* _WHAT THIS TASK INVOLVES_
Where a line holds the word "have", copy it from the records.

* _MATERIAL FOR THIS TASK_
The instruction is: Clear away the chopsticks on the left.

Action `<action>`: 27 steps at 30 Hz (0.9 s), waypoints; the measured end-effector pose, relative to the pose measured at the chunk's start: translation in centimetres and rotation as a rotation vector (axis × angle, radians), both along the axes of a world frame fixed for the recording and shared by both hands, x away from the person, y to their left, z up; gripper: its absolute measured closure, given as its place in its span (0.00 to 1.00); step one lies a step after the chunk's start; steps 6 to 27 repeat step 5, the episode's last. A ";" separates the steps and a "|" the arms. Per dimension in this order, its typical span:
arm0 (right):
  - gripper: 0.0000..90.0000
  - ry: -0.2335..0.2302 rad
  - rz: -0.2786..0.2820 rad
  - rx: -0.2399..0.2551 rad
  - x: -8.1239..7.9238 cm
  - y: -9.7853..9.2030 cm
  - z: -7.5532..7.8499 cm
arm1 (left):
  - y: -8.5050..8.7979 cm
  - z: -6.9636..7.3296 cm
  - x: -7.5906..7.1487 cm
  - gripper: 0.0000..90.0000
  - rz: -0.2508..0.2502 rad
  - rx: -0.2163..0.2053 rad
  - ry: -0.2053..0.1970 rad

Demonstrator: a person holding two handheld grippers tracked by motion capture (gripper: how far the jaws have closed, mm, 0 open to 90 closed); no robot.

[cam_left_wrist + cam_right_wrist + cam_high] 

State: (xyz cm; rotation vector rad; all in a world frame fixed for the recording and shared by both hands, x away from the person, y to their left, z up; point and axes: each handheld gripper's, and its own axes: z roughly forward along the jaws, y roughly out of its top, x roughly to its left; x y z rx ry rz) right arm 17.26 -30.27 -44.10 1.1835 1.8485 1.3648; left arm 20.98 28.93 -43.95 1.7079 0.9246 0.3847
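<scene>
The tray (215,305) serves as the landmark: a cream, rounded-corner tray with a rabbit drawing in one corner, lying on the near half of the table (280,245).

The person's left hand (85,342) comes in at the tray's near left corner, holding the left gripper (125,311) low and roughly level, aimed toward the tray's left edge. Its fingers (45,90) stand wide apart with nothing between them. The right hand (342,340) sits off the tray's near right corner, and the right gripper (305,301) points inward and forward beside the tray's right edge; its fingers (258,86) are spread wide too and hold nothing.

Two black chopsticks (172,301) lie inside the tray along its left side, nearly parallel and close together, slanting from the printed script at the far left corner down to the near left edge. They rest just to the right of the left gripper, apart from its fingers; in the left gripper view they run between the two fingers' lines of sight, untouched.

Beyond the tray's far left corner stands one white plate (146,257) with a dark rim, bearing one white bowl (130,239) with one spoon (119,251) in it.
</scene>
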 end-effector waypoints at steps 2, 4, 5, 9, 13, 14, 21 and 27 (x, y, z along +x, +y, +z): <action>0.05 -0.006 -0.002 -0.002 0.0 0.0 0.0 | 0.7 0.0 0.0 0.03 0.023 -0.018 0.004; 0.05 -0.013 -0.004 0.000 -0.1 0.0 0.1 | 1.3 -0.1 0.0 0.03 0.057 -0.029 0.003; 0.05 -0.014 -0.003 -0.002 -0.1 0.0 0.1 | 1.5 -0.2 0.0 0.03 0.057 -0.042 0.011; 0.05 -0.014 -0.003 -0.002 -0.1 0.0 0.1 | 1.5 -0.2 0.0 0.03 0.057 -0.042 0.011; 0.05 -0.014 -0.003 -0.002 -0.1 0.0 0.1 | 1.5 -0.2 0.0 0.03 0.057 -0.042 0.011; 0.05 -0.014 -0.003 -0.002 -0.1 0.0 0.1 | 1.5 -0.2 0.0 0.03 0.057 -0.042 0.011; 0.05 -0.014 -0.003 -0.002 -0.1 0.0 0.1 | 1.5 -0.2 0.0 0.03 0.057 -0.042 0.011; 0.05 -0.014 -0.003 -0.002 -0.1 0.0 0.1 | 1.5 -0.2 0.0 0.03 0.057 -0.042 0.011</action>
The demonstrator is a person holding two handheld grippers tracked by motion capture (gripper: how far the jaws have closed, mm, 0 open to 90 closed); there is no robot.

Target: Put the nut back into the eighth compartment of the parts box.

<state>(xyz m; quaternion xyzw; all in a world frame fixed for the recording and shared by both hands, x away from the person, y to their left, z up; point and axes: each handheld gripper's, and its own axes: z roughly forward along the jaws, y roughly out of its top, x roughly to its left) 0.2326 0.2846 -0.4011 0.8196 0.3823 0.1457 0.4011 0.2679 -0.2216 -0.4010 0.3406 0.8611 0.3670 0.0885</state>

* _ANSWER FOR THE TASK_
Demonstrator: a person holding two handheld grippers tracked by motion capture (gripper: how far the jaws have closed, mm, 0 open to 90 closed); no robot.
The demonstrator is a person holding two handheld grippers tracked by motion capture (gripper: how far the jaws have closed, mm, 0 open to 90 closed); there is no robot.

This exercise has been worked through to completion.